● **What to do**
Some lines in the listing hold the word "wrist". Return each of them.

● **Recorded information**
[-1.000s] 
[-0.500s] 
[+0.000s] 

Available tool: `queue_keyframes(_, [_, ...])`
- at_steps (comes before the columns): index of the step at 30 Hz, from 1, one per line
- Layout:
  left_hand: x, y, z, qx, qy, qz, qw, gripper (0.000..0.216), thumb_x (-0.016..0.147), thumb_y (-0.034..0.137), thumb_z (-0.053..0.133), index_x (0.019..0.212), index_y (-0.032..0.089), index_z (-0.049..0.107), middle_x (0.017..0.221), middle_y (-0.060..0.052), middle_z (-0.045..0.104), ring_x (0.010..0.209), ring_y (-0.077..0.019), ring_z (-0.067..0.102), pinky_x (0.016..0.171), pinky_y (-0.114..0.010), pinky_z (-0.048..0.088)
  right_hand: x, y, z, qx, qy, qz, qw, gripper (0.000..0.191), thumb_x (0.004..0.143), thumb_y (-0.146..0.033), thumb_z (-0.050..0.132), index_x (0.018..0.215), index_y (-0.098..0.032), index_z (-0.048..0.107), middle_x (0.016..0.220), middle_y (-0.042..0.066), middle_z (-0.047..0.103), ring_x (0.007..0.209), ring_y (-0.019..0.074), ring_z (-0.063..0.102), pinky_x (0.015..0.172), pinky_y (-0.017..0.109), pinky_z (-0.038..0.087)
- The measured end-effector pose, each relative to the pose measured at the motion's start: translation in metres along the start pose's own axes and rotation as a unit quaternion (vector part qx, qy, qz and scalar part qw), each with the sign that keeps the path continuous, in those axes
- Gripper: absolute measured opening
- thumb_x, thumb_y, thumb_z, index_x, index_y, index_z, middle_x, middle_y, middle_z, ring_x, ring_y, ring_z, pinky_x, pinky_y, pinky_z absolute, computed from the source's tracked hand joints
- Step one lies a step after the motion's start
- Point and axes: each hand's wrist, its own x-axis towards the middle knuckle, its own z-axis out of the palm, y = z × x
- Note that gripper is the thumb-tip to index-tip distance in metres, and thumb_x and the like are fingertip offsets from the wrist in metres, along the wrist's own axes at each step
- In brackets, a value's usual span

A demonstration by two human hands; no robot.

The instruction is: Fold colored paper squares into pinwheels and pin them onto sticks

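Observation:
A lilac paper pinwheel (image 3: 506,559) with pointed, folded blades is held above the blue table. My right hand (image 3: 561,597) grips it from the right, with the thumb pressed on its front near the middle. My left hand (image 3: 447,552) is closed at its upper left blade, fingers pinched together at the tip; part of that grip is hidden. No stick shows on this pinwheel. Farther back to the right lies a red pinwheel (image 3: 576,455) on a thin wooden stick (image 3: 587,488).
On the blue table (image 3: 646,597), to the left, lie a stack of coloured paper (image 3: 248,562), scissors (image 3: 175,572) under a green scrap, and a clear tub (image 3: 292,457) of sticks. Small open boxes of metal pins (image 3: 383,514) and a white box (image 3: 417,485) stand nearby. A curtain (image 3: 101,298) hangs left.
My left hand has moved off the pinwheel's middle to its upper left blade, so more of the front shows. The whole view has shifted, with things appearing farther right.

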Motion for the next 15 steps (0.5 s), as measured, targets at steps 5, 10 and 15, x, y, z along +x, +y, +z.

● **Result of this exercise**
- Point and axes: each hand's wrist, its own x-axis towards the middle knuckle, its own z-axis out of the palm, y = z × x
- Note that gripper is the thumb-tip to index-tip distance in metres, and thumb_x and the like are fingertip offsets from the wrist in metres, along the wrist's own axes at each step

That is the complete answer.